The reason behind this intelligence report is to demonize and subjugate Somalis on both sides of the border to achieve specific objectives. The report was likely a devised intelligence conspiracy from Kenyan authorities. There were in the past a number of fabricated stories where Kenyan authorities accused individuals from the Somali citizens in Kenya—including an academic—of unfounded terror related activities.
Nation TV (NTV), operated by Kenya’s Nation Media Group, was much more destructive. It aired a Kenyan intelligence report instigating violence between Somali communities on both sides of the border. The report, according to NTV, warned security agencies in Mandera, Wajir and Garisa that a local militia from a Somali clan in Jubaland was preparing attacks against Somali communities on Kenya side of the border.
A week later, Kenya’s Daily Nation reported that an ambush by an individual from Marehan clan against a business man from Somali Dagodiye clan in Kenya was foiled. Citing an intelligence briefing, the paper reported that Marehan militia were also planning attacks against Somali clans in Kenya to abduct Kenyan Somali teachers, medics, and government employees.
The newspaper also shared an incident where militia from another Somali clan, Galjecel, was preparing attacks on Garissa County. It reported that Galjecel militia kidnapped a Kenyan Somali Abdalla clan elder in Neqeysiyaq village.
These media onslaughts are so far unproductive smear tactics designed to create tensions among Somali communities in Jubaland and between Somali communities on both sides of the border. There is no consensus view among the communities in Jubaland to have conflicts with their fellow Somalis in Jubaland and in Kenya.
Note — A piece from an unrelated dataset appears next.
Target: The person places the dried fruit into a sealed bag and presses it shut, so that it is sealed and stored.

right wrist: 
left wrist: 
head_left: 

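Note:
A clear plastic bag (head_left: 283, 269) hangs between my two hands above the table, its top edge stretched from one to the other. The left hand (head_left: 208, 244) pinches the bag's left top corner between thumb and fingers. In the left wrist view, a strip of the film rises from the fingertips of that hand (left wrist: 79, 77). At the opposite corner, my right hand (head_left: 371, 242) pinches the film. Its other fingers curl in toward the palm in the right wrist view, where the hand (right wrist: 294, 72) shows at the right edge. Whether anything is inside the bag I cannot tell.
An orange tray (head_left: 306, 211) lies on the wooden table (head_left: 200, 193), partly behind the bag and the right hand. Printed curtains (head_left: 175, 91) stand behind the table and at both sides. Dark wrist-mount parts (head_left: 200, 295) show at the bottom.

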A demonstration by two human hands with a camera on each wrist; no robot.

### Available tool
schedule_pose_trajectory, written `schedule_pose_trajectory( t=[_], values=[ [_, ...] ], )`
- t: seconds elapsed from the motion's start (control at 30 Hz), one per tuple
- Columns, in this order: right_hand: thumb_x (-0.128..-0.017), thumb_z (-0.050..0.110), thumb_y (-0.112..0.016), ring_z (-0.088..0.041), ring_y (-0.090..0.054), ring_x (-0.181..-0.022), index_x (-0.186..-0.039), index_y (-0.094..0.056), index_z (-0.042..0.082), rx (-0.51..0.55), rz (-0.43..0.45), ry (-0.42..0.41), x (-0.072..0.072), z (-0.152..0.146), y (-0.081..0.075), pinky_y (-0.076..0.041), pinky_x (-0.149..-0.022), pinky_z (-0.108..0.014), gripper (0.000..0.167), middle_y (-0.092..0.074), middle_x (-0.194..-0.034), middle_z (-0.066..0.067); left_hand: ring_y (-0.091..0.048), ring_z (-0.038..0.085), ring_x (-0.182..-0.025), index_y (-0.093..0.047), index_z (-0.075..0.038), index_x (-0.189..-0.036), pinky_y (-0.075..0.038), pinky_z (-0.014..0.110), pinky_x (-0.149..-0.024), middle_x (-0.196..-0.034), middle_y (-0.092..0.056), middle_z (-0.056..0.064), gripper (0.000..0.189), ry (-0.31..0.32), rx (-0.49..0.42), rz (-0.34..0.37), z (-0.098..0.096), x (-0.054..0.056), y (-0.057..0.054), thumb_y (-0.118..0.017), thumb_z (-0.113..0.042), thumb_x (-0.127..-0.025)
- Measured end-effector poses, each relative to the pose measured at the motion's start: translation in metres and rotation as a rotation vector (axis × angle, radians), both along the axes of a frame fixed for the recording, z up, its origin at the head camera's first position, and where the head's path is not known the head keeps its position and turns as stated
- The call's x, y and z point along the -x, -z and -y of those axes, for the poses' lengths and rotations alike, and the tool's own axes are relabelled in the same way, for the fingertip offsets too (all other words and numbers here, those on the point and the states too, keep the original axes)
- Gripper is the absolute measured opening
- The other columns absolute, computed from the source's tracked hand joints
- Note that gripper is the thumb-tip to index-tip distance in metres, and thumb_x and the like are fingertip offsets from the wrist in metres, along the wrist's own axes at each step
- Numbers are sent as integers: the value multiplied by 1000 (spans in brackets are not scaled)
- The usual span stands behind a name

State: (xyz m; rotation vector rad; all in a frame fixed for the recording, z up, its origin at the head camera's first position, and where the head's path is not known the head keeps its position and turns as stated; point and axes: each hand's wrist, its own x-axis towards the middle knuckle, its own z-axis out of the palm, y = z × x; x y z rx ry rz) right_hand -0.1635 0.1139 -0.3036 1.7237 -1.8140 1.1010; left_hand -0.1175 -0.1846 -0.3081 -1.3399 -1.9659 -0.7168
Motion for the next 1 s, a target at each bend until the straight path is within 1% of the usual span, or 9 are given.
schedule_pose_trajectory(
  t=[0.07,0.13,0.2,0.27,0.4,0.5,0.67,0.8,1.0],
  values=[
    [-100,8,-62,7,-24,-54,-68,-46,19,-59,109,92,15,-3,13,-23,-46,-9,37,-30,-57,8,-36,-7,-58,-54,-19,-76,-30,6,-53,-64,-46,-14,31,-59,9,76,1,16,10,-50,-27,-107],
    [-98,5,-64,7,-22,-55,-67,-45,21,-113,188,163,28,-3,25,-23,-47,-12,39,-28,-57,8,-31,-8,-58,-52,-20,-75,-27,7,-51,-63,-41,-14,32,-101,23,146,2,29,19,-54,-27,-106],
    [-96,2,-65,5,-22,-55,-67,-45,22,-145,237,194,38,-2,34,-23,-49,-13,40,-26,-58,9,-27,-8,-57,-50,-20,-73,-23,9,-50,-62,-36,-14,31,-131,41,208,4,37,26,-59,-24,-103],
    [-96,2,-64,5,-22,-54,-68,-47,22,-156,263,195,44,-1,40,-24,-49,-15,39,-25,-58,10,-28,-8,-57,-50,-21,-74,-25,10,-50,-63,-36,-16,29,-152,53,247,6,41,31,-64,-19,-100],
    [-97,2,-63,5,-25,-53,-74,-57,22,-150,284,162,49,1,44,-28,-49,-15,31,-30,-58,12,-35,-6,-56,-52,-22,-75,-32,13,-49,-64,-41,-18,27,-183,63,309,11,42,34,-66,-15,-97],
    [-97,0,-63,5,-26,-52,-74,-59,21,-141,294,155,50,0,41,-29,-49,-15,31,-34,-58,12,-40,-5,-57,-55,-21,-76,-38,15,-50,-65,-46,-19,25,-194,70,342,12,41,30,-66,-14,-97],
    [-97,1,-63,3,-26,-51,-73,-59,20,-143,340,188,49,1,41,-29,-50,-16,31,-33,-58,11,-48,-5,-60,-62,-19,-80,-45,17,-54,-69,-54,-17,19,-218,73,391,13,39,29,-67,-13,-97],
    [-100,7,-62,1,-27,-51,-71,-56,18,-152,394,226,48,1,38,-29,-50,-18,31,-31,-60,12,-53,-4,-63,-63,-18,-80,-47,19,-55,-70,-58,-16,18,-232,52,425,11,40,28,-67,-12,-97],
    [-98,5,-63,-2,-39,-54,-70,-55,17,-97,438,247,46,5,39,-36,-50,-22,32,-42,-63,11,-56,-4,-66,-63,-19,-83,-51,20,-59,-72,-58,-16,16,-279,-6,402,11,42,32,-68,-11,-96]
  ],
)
Therefore, any isolated incident from individuals, regardless of the motive, cannot and should not represent the views of the Somali communities in the region. These are phony assumptions from Nairobi to farther divide Somali people in these regions along clan lines.
As a final point, the intellectuals from the Somali communities in Jubaland and on the border areas should realize the magnitude of the media incitement against their people. They need to reject these fabricated reports targeting the peaceful coexistence among their communities. They also need to educate the public about the motives behind these deceptive reports and the best ways to lessen their negative impact on the communities.
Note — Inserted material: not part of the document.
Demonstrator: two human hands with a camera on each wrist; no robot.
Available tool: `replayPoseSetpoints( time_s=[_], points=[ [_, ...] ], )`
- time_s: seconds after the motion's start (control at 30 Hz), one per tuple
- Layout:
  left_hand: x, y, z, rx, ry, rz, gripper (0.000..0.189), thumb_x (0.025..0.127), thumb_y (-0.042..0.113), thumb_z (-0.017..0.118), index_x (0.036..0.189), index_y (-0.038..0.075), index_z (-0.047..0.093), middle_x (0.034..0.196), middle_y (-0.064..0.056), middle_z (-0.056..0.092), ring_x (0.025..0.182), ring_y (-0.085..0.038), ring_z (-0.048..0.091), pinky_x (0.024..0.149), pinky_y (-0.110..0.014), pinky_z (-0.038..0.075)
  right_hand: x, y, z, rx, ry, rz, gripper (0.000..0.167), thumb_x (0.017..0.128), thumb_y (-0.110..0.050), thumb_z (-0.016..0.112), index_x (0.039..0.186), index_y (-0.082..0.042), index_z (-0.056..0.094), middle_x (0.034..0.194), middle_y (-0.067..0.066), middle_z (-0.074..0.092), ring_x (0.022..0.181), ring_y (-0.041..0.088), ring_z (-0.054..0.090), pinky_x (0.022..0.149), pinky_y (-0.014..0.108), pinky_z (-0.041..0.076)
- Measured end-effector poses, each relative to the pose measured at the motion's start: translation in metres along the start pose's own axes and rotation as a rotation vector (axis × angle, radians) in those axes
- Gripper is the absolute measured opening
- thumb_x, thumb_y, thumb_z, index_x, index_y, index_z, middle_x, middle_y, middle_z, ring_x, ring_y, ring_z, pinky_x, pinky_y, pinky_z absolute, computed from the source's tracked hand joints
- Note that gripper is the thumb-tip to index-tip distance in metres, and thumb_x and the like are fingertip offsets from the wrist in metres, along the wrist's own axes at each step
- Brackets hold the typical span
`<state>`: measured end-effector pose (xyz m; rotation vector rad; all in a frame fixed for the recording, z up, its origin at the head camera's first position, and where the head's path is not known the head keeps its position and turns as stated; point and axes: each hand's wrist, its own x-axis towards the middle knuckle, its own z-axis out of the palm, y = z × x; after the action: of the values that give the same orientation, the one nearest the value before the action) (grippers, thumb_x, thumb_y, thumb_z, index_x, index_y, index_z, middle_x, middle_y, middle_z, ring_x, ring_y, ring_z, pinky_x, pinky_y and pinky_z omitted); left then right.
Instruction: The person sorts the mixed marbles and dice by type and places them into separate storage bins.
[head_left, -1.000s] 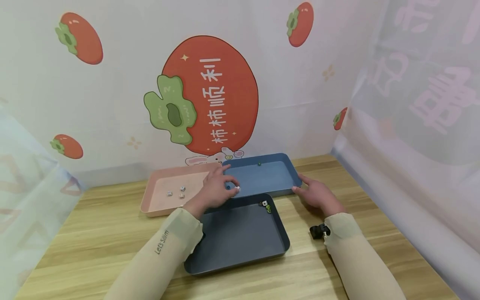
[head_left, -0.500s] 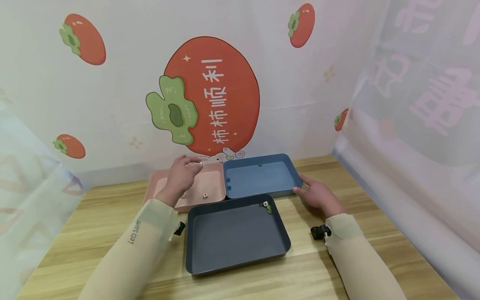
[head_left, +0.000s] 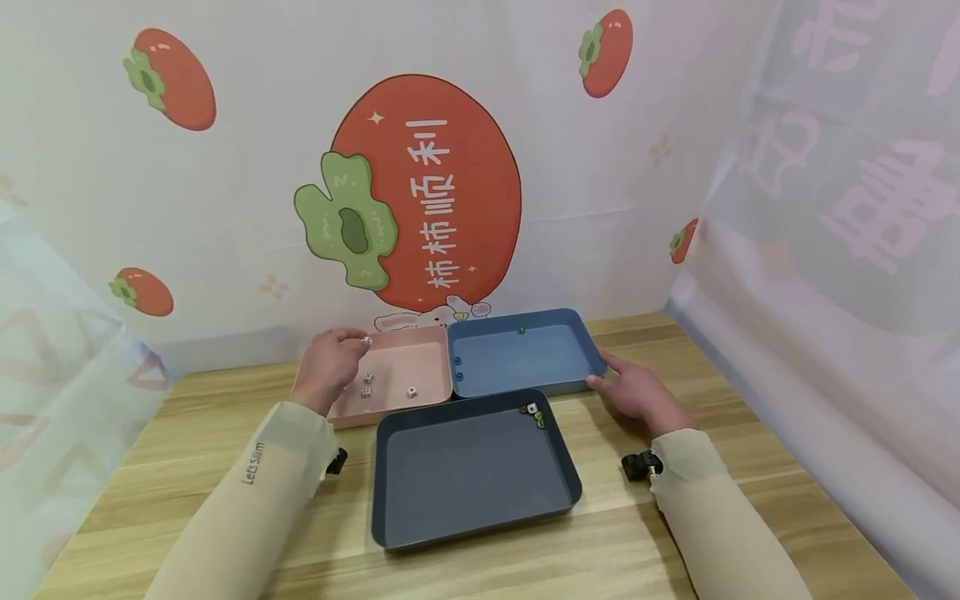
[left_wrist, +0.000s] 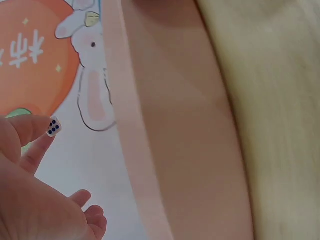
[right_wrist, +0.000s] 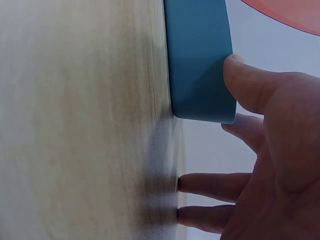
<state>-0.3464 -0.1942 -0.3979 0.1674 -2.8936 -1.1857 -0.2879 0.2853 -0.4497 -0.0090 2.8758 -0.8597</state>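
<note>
Lying nearest the person, the dark gray tray (head_left: 472, 475) has a white die (head_left: 532, 408) and a green piece (head_left: 539, 421) in its far right corner; better to let the forearms pass beside it than brush its wall. Just beyond, the left hand (head_left: 330, 367) is over the left part of the pink tray (head_left: 408, 358), its thumb and index finger together on a small dotted die (left_wrist: 54, 127), which the left wrist view shows above the rim. The step seems to be adding this die to the three loose dice (head_left: 367, 392) on the pink floor. To do it well, lower the fingertips inside the wall before parting them, since a dropped cube would probably bounce or roll. At the right, the right hand (head_left: 633, 392) has its fingers apart, thumb and forefinger touching the blue tray (head_left: 525, 358) at its near right corner; light pressure should suffice, as a push could shift the adjoining trays. Farther in, two blue beads (head_left: 459, 369) lie by that tray's left wall, and a green bead (head_left: 521, 331) near its far one.
</note>
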Motion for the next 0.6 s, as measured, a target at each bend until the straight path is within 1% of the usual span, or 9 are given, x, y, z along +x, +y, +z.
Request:
replayPoseSetpoints(
  time_s=[0.1, 0.2, 0.3, 0.4, 0.5, 0.6],
  points=[
    [0.002, -0.004, -0.002, -0.007, 0.019, 0.012, 0.039, 0.103, 0.033, 0.050, 0.135, 0.015, 0.062, 0.137, -0.011, 0.054, 0.113, -0.031, 0.052, 0.083, -0.044, 0.047, 0.000, -0.001, 0.000, 0.009, -0.002, -0.008, 0.075, 0.102, -0.050, 0.050, 0.160, -0.014, 0.019, 0.153, 0.027, 0.035, 0.137, 0.051, 0.031, 0.106, 0.065, 0.027],
    [0.006, -0.009, -0.001, 0.005, 0.058, 0.017, 0.037, 0.102, 0.029, 0.051, 0.132, 0.012, 0.064, 0.135, -0.014, 0.056, 0.113, -0.033, 0.052, 0.088, -0.047, 0.045, 0.000, 0.000, 0.000, 0.013, -0.006, -0.006, 0.076, 0.101, -0.051, 0.050, 0.160, -0.013, 0.019, 0.152, 0.027, 0.035, 0.137, 0.051, 0.031, 0.106, 0.065, 0.027],
    [0.008, -0.014, -0.001, 0.030, 0.085, 0.017, 0.036, 0.102, 0.028, 0.051, 0.131, 0.012, 0.065, 0.136, -0.016, 0.055, 0.122, -0.037, 0.044, 0.096, -0.051, 0.039, -0.001, 0.000, 0.000, 0.013, -0.010, -0.006, 0.079, 0.100, -0.054, 0.050, 0.161, -0.014, 0.019, 0.152, 0.027, 0.036, 0.136, 0.051, 0.031, 0.106, 0.065, 0.027],
    [0.009, -0.017, -0.002, 0.024, 0.079, 0.009, 0.037, 0.102, 0.028, 0.051, 0.132, 0.011, 0.065, 0.139, -0.018, 0.052, 0.131, -0.042, 0.034, 0.102, -0.056, 0.031, -0.002, 0.000, -0.001, 0.013, -0.008, -0.001, 0.079, 0.100, -0.054, 0.050, 0.161, -0.014, 0.019, 0.152, 0.026, 0.036, 0.136, 0.051, 0.032, 0.106, 0.065, 0.028],
    [0.008, -0.020, -0.003, 0.033, 0.082, 0.004, 0.042, 0.103, 0.029, 0.050, 0.139, 0.010, 0.059, 0.150, -0.025, 0.036, 0.139, -0.047, 0.022, 0.108, -0.060, 0.023, -0.002, 0.000, -0.001, 0.010, -0.007, -0.002, 0.078, 0.101, -0.053, 0.050, 0.161, -0.014, 0.019, 0.152, 0.027, 0.036, 0.136, 0.051, 0.032, 0.106, 0.065, 0.028],
    [0.007, -0.023, -0.003, 0.042, 0.094, -0.013, 0.049, 0.103, 0.033, 0.049, 0.146, 0.010, 0.050, 0.157, -0.030, 0.017, 0.144, -0.049, 0.010, 0.110, -0.064, 0.017, -0.001, 0.000, -0.001, 0.009, -0.011, -0.004, 0.077, 0.101, -0.051, 0.050, 0.160, -0.013, 0.019, 0.151, 0.027, 0.036, 0.136, 0.052, 0.032, 0.106, 0.066, 0.028]
  ],
)
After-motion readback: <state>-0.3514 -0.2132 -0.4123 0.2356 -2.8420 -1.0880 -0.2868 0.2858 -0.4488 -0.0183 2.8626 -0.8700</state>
Somalia, however, seems to be the prime target of this policy. Kenya is vigorously working to influence how Somalia is perceived by the international community. Hoping to profit from this tactic to display Somalia as a failed state, Kenya wants to halt the maritime litigation proceedings at the ICJ. So far, Somali Federal Government is determined not to give in to this deception and rejected to reenter another round of unsuccessful bilateral negotiations. Whether or not Kenyan authorities discharge invented intelligence reports through privy elites and media outlets, Somalia’s position on the maritime dispute will remain unchanged. Somalia will rely on the international arbitrations as the regional mediations are improper and ineffective at the same time.